Noise-Adaptive Confidence Sets for Linear Bandits and Application to Bayesian Optimization
Kwang-Sung Jun, Jungtaek Kim
TL;DR
This work addresses the challenge of learning under unknown noise in linear bandits by introducing two noise-adaptive strategies. Semi-adaptive LOSAN builds a weighted online ridge estimator with a confidence set whose width scales as $\tilde{O}(\sqrt{d\sigma_*^2 + \sigma_0^2})$, yielding improved regret bounds when the a priori noise bound is loose; fully adaptive LOFAV combines multiple base estimators into an intersection-of-ellipsoids to handle bounded noise, achieving variance-adaptive regret close to optimal and practical computation. The methods are empirically validated on synthetic tasks and Bayesian optimization benchmarks, where LOSAN and LOFAV show superior or comparable performance to OFUL and conventional Bayesian optimization, demonstrating practical variance adaptation in sequential decision-making. The proposed framework leverages regret equality from online learning to derive tight confidence sets and leads to practical algorithms that adapt to unknown noise while maintaining computational efficiency, with broad relevance to sequential optimization and BO applications.
Abstract
Adapting to a priori unknown noise level is a very important but challenging problem in sequential decision-making as efficient exploration typically requires knowledge of the noise level, which is often loosely specified. We report significant progress in addressing this issue for linear bandits in two respects. First, we propose a novel confidence set that is `semi-adaptive' to the unknown sub-Gaussian parameter $σ_*^2$ in the sense that the (normalized) confidence width scales with $\sqrt{dσ_*^2 + σ_0^2}$ where $d$ is the dimension and $σ_0^2$ is the specified sub-Gaussian parameter (known) that can be much larger than $σ_*^2$. This is a significant improvement over $\sqrt{dσ_0^2}$ of the standard confidence set of Abbasi-Yadkori et al. (2011), especially when $d$ is large or $σ_*^2=0$. We show that this leads to an improved regret bound in linear bandits.

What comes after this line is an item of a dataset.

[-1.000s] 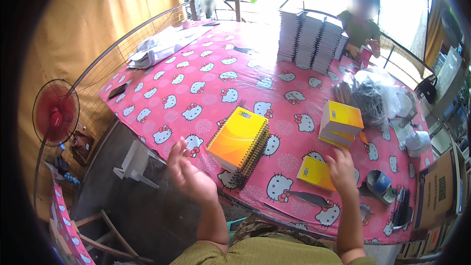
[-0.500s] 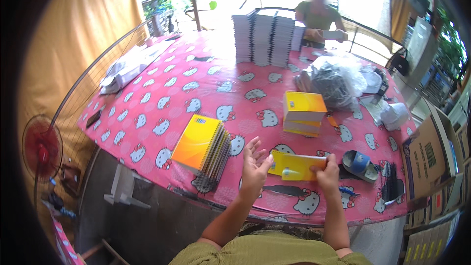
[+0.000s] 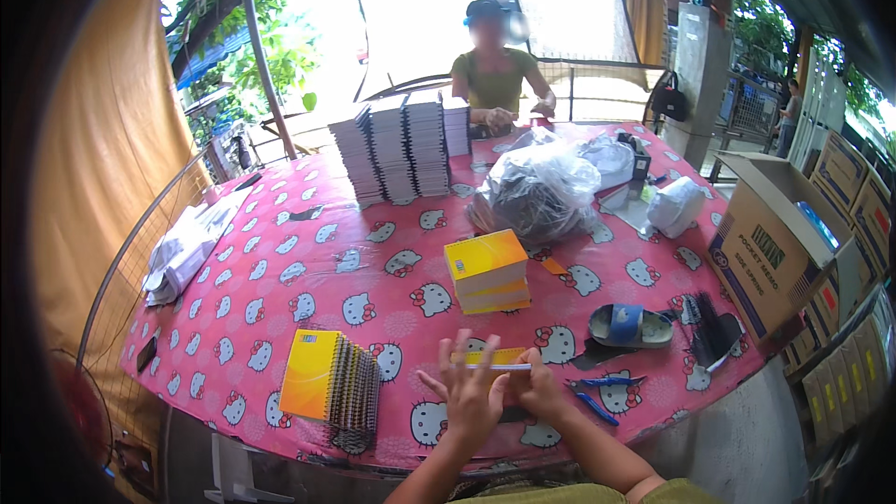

Second, for bounded rewards, we propose a novel variance-adaptive confidence set that has much improved numerical performance upon prior art. We then apply this confidence set to develop, as we claim, the first practical variance-adaptive linear bandit algorithm via an optimistic approach, which is enabled by our novel regret analysis technique. Both of our confidence sets rely critically on `regret equality' from online learning. Our empirical evaluation in diverse Bayesian optimization tasks shows that our proposed algorithms demonstrate better or comparable performance compared to existing methods.